2022q1 Homework3 (fibdrv)

contributed by < oucs638 >

Assignment
oucs638/fibdrv

Development Environment

Compiler

$ gcc --version
gcc (Ubuntu 9.3.0-17ubuntu1~20.04) 9.3.0

Hardware

$ lscpu
Architecture:                    x86_64
CPU op-mode(s):                  32-bit, 64-bit
Byte Order:                      Little Endian
Address sizes:                   39 bits physical, 48 bits virtual
CPU(s):                          12
On-line CPU(s) list:             0-11
Thread(s) per core:              2
Core(s) per socket:              6
Socket(s):                       1
NUMA node(s):                    1
Vendor ID:                       GenuineIntel
CPU family:                      6
Model:                           158
Model name:                      Intel(R) Core(TM) i7-9750H CPU @ 2.60GHz
Stepping:                        13
CPU MHz:                         2600.000
CPU max MHz:                     4500.0000
CPU min MHz:                     800.0000
BogoMIPS:                        5199.98
Virtualization:                  VT-x
L1d cache:                       192 KiB
L1i cache:                       192 KiB
L2 cache:                        1.5 MiB
L3 cache:                        12 MiB
NUMA node0 CPU(s):               0-11

Linux kernel version

$ uname -r
5.13.0-30-generic

Install linux-headers package.

$ sudo apt install linux-headers-`uname -r`
$ dpkg -L linux-headers-5.13.0-30-generic | grep "/lib/modules"
/lib/modules
/lib/modules/5.13.0-30-generic
/lib/modules/5.13.0-30-generic/build

Confirm user identity

$ whoami
oucs638
$ sudo whoami
root

Install tools

$ sudo apt install util-linux strace gnuplot-nox

Exclude factors that affect performance analysis

Isolate a CPU from the kernel scheduler.

$ sudo vim /etc/default/grub
...
// modify GRUB_CMDLINE_LINUX
GRUB_CMDLINE_LINUX="isolcous=11"

Update grub and reboot.

$ sudo update-grub
$ reboot

Check whether the CPU was successfully isolated.

$ taskset -cp 1
pid 1's current affinity list: 0-10

Restrain address space layout randomization (ASLR)

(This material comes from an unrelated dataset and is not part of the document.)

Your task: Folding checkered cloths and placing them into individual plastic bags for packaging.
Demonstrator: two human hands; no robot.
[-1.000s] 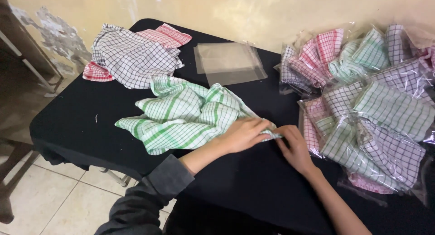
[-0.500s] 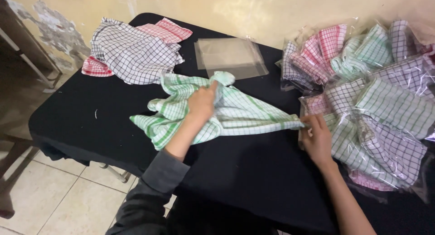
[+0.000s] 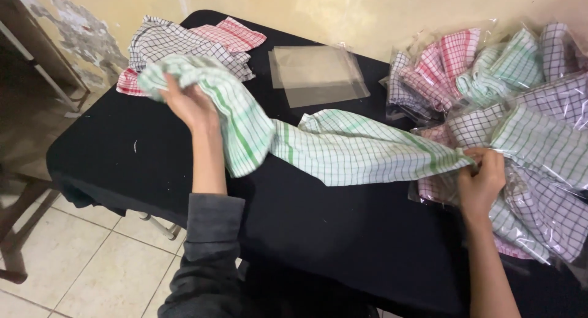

$ sudo sh -c "echo 0 > /proc/sys/kernel/randomize_va_space"

Create a shell script named performance.sh to set scaling_governor as performance.

// performance.sh
for i in /sys/devices/system/cpu/cpu*/cpufreq/scaling_governor
do
    echo performance > ${i}
done

// execute script
$ sudo sh performance.sh

For Intel processors, turn off turbo mode.

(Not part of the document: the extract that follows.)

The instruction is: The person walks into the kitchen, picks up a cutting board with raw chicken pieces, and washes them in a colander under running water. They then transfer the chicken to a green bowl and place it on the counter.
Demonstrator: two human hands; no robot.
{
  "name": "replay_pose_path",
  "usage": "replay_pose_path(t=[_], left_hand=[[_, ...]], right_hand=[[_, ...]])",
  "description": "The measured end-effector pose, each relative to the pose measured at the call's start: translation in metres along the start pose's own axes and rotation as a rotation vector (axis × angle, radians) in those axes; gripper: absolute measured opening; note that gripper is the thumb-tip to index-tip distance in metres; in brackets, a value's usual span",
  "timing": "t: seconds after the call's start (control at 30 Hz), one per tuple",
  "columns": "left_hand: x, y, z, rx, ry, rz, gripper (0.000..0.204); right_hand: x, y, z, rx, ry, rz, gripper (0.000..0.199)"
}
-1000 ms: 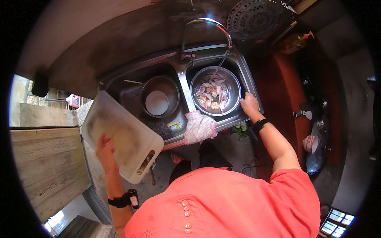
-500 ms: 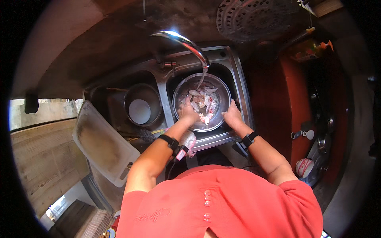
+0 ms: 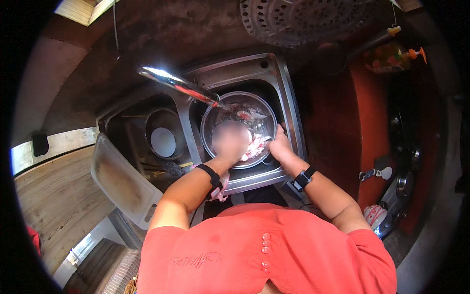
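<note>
A round metal bowl [image 3: 209, 105] sits tilted in the right basin of the sink, under the faucet [image 3: 181, 87]. Pale and reddish raw pieces [image 3: 255, 147], fish or meat, lie in water inside it. My left hand [image 3: 229, 139] is over the bowl's near left part, among the pieces; its fingers are blurred out, so what it holds cannot be made out. At the bowl's right side my right hand [image 3: 280, 145] grips the rim.
In the left basin stands a pot [image 3: 151, 122] with a white round thing [image 3: 163, 142] inside. A white cutting board [image 3: 125, 179] leans at the sink's left. Sticks and a dark scrubber [image 3: 174, 168] lie near the basin's front. A pump bottle [image 3: 391, 58] is at far right.
The view has shifted, and the faucet spout now appears lower and longer over the bowl. My left hand has moved further into the bowl; my right hand stays at the rim.
</note>
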State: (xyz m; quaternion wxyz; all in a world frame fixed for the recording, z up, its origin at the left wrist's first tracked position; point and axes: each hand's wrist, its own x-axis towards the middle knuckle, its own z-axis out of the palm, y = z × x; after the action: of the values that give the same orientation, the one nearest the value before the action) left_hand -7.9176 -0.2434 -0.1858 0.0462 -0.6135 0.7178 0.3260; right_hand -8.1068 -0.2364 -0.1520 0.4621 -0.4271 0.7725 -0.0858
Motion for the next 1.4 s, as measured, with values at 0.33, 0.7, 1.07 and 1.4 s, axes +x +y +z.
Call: replay_pose_path(t=[0.33, 0.7, 1.07, 1.4], left_hand=[[0.01, -0.001, 0.012, 0.219, -0.196, 0.217, 0.096], [0.019, 0.003, 0.001, 0.07, 0.002, 0.097, 0.095], [0.023, 0.02, 0.004, 0.084, -0.154, 0.336, 0.07], [0.007, 0.005, -0.012, -0.17, -0.025, -0.114, 0.092]], right_hand=[[0.014, 0.001, 0.001, 0.124, -0.042, 0.108, 0.049], [0.008, -0.004, 0.005, 0.2, -0.051, 0.138, 0.071], [0.017, 0.007, 0.015, 0.42, -0.036, 0.222, 0.044], [0.002, -0.025, -0.011, 0.652, -0.233, 0.461, 0.04]])
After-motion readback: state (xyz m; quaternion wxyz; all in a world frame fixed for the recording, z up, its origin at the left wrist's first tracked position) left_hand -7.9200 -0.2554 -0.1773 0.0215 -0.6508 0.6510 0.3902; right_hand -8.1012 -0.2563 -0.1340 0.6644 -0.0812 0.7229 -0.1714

$ sudo sh -c "echo 1 > /sys/devices/system/cpu/intel_pstate/no_turbo"

Use class `clz/ctz` instructions to improve Fibonacci number operations.

Definition of Fibonacci number:

${\begin{aligned} F_{0} = 0, F_{1} = 1 \\ F_{n} = F_{n - 1} + F_{n - 2}, n \geq 2 \end{aligned}$
Fibonacci number can be expressed as:

$\vec{F_{n}} = [\begin{matrix} F_{n} \\ F_{n - 1} \end{matrix}] = [\begin{matrix} 1 & 1 \\ 1 & 0 \end{matrix}] \cdot [\begin{matrix} F_{n - 1} \\ F_{n - 2} \end{matrix}]$
Implement in C code:

int F(int n)
{
    if (n == 0 || n == 1)
        return n;
    return F(n - 1) + F(n - 2);
}

Assuming n = 6, the result of the program executing the function calls are as follows:

Obviously there are a lot of unnecessary repeated function calls.
Refer to Calculating Fibonacci Numbers by Fast Doubling, the Fibonacci number can be redefined as:

${\begin{aligned} F_{0} = 0, F_{1} = 1, F_{2} = 1 \\ F_{2 n + 1} = {F_{n + 1}}^{2} + {F_{n}}^{2} \\ F_{2 n} = F_{n} \cdot (2 \cdot F_{n + 1} - F_{n}) \\ n \geq 0 \end{aligned}$
Implement in C code:

int F(int n)
{
    if (n == 0 || n == 1)
        return n;
    if (n == 2)
        return 1;

    int k = 0;
    if (n % 2) {
        k = (n - 1) / 2;
        return F(k) * F(k) + F(k + 1) * F(k + 1);
    } else {
        k = n / 2;
        return F(k) * (2 * F(k + 1) - F(k));
    }
}

Assuming n = 6, the result of the program executing the function calls are as follows:

The Fast Doubling method can significantly reduce thr function calls required for program execution.
Because computers represent numbers in binary, we can start from MSB to determine which operation to perform.
- Find 0 : Calculate
  $F_{2 n}$ and
  $F_{2 n + 1}$ .
- Find 1 : Calculate
  $F_{2 n}$ and
  $F_{2 n + 1}$ first, then calculate
  $F_{2 n + 2}$ .
But the actual number would not have lead 0s, so we can use class ctz instructions to count how many lead 0s and skip them.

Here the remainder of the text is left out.